What the exercise asks =
Show, from the entries below, every line in which "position" appears.

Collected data
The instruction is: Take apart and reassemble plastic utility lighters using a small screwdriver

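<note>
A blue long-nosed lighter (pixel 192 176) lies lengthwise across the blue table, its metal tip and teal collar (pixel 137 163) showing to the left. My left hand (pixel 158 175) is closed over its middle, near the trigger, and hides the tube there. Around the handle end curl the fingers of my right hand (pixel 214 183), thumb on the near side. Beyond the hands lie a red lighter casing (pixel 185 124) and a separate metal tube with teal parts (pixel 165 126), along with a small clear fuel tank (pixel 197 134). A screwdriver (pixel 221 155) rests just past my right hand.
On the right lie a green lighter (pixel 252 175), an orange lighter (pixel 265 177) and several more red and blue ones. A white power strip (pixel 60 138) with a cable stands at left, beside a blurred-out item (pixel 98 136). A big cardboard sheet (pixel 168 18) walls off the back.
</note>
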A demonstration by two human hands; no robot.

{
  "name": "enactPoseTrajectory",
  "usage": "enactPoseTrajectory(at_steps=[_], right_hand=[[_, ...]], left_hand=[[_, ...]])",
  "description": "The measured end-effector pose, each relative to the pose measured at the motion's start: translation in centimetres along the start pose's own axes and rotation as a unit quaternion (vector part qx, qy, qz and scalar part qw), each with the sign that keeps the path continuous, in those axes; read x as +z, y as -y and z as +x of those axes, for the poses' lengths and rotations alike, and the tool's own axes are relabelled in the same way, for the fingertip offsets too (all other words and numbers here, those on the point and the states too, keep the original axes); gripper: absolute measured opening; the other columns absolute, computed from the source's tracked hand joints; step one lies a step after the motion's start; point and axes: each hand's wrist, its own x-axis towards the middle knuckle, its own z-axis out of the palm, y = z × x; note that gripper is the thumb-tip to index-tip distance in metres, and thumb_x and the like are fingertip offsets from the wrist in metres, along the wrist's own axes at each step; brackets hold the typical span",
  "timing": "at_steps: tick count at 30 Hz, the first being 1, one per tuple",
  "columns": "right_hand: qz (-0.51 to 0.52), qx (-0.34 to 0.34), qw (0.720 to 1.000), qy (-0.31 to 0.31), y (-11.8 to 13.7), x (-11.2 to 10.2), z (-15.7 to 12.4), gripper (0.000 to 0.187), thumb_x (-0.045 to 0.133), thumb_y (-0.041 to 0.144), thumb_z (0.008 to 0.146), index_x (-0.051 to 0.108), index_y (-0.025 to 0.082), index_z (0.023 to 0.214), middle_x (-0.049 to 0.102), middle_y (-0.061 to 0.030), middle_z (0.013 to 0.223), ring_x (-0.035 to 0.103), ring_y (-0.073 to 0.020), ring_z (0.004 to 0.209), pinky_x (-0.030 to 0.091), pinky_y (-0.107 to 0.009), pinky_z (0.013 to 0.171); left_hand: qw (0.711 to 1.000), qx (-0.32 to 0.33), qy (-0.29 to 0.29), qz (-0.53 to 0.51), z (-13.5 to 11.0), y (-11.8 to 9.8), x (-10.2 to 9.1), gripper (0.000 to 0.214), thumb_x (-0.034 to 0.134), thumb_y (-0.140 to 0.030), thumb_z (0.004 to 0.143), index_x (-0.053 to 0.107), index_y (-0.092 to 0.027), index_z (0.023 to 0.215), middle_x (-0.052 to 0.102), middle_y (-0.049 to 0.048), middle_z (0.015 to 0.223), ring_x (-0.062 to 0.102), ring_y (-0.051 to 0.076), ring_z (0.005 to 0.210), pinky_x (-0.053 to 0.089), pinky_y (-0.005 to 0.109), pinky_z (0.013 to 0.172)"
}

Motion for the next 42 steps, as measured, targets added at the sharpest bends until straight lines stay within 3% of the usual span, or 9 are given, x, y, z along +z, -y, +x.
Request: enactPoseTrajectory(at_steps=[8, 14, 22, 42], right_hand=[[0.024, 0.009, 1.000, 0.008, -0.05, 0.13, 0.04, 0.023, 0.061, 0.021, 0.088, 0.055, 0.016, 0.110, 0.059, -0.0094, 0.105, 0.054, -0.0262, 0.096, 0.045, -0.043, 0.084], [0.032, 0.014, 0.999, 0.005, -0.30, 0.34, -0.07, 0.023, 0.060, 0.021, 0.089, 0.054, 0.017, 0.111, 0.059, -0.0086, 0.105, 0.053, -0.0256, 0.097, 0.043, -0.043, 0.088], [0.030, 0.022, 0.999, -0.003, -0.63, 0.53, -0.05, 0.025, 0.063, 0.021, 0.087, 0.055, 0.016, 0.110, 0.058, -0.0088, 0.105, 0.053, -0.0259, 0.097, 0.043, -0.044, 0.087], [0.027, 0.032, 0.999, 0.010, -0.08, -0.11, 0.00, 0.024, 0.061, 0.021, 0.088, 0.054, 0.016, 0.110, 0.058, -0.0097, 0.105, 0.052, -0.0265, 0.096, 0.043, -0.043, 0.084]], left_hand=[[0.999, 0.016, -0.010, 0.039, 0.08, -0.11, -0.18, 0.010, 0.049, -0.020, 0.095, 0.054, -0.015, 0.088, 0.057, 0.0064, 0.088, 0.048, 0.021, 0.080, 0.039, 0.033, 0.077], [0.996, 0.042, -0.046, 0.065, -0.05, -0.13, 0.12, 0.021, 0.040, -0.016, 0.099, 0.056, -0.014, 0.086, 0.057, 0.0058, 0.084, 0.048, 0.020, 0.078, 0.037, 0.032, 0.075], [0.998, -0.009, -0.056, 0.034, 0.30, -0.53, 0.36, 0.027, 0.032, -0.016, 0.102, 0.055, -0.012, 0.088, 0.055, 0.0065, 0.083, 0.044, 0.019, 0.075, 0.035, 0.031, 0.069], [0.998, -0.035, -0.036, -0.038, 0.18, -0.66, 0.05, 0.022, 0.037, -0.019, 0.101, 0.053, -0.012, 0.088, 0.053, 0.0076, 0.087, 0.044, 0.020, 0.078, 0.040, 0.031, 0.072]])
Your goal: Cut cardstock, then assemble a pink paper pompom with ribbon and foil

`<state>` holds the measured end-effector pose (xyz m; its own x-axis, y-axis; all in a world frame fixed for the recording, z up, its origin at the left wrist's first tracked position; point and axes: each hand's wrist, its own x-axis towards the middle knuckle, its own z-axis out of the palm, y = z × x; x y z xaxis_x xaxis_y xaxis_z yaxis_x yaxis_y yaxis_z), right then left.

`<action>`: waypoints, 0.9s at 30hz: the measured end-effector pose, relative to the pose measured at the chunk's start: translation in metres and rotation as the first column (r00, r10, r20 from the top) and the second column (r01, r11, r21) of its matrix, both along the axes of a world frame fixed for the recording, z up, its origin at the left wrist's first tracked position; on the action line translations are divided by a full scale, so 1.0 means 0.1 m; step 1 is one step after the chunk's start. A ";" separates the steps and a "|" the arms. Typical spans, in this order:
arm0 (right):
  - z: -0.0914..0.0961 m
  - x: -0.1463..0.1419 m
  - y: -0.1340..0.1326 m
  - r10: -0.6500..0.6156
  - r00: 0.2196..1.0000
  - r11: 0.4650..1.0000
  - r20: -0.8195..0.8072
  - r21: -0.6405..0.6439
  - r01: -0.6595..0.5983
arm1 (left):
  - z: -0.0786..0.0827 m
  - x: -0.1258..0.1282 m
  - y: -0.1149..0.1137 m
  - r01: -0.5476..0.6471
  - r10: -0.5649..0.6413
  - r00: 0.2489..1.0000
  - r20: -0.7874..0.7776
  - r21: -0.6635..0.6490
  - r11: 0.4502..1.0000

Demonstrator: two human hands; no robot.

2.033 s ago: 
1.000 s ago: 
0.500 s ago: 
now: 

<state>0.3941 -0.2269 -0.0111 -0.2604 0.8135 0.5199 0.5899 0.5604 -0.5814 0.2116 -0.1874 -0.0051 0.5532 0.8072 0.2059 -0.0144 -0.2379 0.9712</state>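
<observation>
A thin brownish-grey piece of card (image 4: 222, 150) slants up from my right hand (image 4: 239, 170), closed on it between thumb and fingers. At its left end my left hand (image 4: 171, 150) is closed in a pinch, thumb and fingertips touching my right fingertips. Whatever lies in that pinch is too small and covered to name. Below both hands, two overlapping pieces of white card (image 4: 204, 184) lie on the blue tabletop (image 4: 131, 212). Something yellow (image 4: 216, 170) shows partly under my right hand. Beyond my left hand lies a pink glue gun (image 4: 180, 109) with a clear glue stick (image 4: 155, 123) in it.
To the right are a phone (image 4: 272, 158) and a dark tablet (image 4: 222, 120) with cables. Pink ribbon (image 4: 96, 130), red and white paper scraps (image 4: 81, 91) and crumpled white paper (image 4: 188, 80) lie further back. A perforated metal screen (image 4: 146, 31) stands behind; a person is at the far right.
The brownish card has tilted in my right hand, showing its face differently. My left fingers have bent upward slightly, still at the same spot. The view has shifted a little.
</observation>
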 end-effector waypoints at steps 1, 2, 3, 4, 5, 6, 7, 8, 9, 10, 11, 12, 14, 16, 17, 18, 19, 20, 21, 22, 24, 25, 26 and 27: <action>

Solution to this task =
`<state>` holds the measured end-effector pose (xyz m; its own x-axis, y-axis; all in a world frame fixed for the recording, z up, its origin at the left wrist's first tracked position; point and axes: each hand's wrist, its own x-axis towards the middle knuckle, its own z-axis out of the palm, y = z × x; x y z xaxis_x xaxis_y xaxis_z yaxis_x yaxis_y yaxis_z), right then left.
`<action>`: waypoints, 0.9s at 30hz: the measured end-effector pose, relative to the pose measured at the chunk's start: translation in metres and rotation as the first column (r00, r10, r20 from the top) and the second column (r01, r11, r21) of its matrix, both along the axes of a world frame fixed for the recording, z up, its origin at the left wrist's first tracked position; on the action line translations are divided by a full scale, so 1.0 means 0.1 m; step 1 is one step after the chunk's start. A ";" separates the steps and a "|" the arms. Typical spans, in this order:

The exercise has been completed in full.